It is an unusual story of how a teacher is bringing books, and culture, to the children in a small community in Colombia. And how, through his personal effort, he may be changing a culture characterized by extreme violence into one of peace.
Since the decade of the 1930s violence has been an inescapable component of Colombian society. From 1948 to 1957 the country went through a civil war known as “La Violencia” which left over 250,000 dead, the result of old rivalries between people from the Liberal and Conservative parties. These incidents created the framework for the extreme violence in Colombian society today.
As a consequence of waves of violence and political persecution, whole families left their homes to live in bigger cities. They usually ended up living in the most marginal and poor areas lacking basic health and social services.
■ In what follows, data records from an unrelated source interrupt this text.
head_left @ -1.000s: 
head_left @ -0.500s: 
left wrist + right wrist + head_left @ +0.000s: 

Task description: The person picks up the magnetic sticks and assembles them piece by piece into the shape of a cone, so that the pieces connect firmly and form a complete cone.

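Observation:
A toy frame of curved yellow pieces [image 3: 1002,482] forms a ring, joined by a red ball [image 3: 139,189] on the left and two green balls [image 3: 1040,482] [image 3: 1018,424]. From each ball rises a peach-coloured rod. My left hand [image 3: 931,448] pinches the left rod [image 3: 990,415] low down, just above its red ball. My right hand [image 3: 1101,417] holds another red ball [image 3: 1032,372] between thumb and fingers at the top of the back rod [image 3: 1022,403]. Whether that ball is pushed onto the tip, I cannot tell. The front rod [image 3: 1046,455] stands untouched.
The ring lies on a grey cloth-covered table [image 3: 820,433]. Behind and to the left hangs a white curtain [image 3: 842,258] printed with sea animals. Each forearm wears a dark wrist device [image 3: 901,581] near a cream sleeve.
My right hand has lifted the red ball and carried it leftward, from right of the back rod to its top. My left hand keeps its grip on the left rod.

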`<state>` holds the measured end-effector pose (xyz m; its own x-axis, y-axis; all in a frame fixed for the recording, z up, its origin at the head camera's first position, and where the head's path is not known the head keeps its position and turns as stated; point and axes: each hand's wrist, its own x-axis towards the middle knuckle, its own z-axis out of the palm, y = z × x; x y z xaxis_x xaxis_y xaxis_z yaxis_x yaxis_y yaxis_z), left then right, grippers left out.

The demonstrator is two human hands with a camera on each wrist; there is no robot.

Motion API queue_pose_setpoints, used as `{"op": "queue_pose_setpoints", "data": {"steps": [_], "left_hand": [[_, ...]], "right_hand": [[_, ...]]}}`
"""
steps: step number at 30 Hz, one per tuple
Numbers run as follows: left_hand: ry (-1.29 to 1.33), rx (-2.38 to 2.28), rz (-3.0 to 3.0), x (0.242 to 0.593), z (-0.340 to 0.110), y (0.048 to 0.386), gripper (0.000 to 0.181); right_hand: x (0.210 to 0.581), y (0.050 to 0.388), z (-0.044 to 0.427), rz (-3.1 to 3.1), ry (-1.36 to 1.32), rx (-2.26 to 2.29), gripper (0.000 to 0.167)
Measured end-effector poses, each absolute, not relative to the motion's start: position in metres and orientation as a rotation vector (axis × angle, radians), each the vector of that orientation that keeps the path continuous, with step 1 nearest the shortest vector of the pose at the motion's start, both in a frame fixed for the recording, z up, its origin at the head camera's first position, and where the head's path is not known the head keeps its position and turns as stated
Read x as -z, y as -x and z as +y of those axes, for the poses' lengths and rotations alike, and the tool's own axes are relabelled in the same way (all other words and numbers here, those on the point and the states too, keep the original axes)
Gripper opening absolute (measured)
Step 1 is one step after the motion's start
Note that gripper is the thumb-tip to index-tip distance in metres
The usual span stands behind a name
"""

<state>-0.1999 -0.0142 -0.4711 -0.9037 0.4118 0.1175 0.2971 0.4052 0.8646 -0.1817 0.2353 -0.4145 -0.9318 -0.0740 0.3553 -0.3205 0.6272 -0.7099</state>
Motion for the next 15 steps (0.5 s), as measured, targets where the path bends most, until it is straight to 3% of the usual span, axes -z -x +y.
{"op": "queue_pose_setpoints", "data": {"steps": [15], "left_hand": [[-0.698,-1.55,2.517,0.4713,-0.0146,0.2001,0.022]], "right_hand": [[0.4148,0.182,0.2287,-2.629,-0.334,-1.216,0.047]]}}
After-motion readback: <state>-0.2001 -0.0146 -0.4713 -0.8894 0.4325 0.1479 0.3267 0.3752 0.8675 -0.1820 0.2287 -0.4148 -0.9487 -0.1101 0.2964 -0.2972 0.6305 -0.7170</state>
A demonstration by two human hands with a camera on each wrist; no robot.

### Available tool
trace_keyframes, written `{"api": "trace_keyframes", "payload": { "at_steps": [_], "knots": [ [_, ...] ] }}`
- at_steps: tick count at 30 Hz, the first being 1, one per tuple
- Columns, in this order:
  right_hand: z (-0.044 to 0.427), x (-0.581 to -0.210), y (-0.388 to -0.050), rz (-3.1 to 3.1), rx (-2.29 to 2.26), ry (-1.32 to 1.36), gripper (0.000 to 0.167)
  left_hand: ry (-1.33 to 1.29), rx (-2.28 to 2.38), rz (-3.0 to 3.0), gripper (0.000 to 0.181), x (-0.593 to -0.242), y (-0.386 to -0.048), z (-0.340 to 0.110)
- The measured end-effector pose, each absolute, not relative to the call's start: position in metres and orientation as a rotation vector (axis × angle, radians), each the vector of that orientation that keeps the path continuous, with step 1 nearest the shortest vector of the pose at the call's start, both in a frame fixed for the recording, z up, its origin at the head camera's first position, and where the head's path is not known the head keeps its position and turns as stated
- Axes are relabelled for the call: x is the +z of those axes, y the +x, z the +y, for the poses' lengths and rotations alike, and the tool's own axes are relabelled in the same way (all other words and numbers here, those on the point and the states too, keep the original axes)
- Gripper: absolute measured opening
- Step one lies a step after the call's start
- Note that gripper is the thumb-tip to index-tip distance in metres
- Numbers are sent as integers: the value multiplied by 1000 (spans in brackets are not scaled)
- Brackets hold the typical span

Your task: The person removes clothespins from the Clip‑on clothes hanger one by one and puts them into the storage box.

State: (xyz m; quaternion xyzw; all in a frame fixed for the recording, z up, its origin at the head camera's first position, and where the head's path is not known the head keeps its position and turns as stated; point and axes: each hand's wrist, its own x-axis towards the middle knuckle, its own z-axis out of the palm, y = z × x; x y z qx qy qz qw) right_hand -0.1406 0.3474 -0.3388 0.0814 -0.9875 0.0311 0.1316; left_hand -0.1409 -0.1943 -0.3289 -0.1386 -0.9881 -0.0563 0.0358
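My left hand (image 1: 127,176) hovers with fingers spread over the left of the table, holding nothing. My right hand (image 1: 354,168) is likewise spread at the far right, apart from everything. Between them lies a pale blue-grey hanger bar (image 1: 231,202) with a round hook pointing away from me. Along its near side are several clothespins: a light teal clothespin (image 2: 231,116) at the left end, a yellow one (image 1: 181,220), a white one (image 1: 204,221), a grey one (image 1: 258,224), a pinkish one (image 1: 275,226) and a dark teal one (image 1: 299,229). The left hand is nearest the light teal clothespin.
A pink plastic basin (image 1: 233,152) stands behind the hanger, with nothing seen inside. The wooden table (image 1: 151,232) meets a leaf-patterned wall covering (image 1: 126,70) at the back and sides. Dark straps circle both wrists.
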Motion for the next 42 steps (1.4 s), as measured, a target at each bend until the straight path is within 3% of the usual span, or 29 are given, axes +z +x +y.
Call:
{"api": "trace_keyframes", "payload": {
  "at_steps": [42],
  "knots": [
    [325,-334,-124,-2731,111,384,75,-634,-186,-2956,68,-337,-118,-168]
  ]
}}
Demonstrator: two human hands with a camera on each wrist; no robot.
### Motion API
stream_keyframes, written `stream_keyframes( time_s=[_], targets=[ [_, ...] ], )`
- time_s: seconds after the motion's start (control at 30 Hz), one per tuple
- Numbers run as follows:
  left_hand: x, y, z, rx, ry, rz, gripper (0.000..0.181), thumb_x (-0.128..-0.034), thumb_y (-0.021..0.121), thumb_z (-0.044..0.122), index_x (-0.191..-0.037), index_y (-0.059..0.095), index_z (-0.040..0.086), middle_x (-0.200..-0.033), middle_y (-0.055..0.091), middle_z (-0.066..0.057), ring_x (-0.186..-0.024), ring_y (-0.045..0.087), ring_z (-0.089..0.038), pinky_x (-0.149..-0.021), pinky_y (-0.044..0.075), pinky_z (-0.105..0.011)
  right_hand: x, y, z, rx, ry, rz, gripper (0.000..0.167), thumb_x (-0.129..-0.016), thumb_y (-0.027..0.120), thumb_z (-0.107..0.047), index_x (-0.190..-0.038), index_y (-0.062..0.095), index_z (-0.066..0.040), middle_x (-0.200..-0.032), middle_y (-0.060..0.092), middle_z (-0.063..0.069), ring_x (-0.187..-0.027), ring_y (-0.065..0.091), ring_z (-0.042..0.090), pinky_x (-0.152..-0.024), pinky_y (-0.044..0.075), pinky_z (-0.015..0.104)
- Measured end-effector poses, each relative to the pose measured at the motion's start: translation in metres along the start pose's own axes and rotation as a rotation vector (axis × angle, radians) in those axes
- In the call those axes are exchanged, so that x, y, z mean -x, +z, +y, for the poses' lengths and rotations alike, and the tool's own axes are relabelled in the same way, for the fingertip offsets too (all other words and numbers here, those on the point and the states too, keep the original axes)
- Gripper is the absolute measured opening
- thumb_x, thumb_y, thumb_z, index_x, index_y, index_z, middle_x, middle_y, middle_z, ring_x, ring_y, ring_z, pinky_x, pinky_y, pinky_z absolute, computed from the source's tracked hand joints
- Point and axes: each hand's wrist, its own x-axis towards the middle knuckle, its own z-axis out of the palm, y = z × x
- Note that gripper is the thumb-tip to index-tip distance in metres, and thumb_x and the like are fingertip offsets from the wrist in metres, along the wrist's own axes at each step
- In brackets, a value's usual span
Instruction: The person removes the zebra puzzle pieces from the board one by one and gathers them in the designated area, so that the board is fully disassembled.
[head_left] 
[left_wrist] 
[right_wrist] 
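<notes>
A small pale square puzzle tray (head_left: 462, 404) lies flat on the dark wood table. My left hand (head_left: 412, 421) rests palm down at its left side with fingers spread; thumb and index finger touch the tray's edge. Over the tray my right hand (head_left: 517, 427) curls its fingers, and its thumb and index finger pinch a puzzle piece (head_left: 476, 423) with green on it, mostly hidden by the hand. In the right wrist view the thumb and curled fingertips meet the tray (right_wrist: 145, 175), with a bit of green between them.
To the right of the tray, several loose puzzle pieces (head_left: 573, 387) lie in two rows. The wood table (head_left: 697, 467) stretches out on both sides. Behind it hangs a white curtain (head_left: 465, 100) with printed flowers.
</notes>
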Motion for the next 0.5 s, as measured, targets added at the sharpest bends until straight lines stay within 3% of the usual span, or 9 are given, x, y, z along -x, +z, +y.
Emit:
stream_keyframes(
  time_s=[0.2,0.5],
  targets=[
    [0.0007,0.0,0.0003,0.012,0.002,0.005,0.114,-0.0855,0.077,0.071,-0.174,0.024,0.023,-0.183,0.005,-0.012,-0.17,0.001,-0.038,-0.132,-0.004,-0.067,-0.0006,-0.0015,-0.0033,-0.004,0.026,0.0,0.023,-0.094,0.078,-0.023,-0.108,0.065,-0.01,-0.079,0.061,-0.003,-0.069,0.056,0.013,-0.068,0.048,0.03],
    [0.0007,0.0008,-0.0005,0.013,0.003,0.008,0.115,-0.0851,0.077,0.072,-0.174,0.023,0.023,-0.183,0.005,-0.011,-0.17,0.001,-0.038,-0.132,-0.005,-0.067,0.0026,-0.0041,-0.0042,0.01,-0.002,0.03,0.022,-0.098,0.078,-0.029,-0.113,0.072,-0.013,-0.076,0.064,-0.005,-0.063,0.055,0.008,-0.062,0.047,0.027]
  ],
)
In the 1980’s new factors contributed to the perpetuation of this culture of violence in the country. One of the most important was the dissemination of cocaine and the incorporation of youngsters into the drug trade. Other factors were the economic crisis and the proliferation of guerrilla groups whose activities continue today. Colombia thus became one of the most violent countries in the world.
Inevitably, violence affected all activities of civilian life, such as education. According to some estimates, Colombia now has a 20 percent illiteracy rate, which can be much higher in rural areas affected by violence. In addition, functional illiteracy is also high, due in large measure to the lack of reading materials and libraries in those communities.
Ten years ago, a rural teacher, Luis Soriano Boroquez, had what for many was a crazy idea: to bring books to children in the municipal department of Nueva Granada. He had two unusual allies, two donkeys called Alfa and Beto. It is from them that his adventure got his name: he called it “Biblioburro,” or “donkey’s library.”
Every weekend, this elementary school teacher from the co-ed school of La Gloria loads his donkeys with 70 to 120 books (Alfa is the one that carries most of them) and travels distances from three to eleven kilometers each day bringing books, and culture, to rural children. Every trip takes him up to eight hours each day.
The idea for his library, he explained to the New York Times, came to him after he saw the transformative power of reading among children in a very conflictive area in Colombia. His aim is to fight illiteracy and to help children do research for their homework and provide them with reading materials that they don’t have in their village.
As soon as the first child sees him coming he rushes back to call his companions who come and accompany the teacher as in a parade. When the teacher reaches a village he chooses an empty space. There, he displays a makeshift table where some children do their homework while the rest sit in the grass reading and playing.
Initially, Soriano collected the books in his own house, where he lives with his wife Diana and three children, with the books piled up to the ceiling. But given the demand for books among rural children, and with the financial help of Cajamag, a local financing institution, he recently finished building a small library that has almost four thousand books.
What began as a need son became an obligation on his part, then a custom and now, with the construction of the library, it is an institution. “What I want to do,” Soriano explained, “is to teach children their rights, duties and responsibilities. When they get to know them, every child we teach through Biblioburro,” he added, “becomes an informed citizen who can say no to war.”
Although the new library now serves a small community of 200 children, Soriano still continues his outreach activities during weekends. “Doing this is my life commitment,” he declared to Valentina Canavesio, an independent film producer, “I want to be useful to the society I belong.” Soriano feels that his work contributes, in a small but significant way, to bring peace to his beleaguered country.
Cesar Chelala, a co-winner of an Overseas Press Club of America award, is a writer on human rights issues.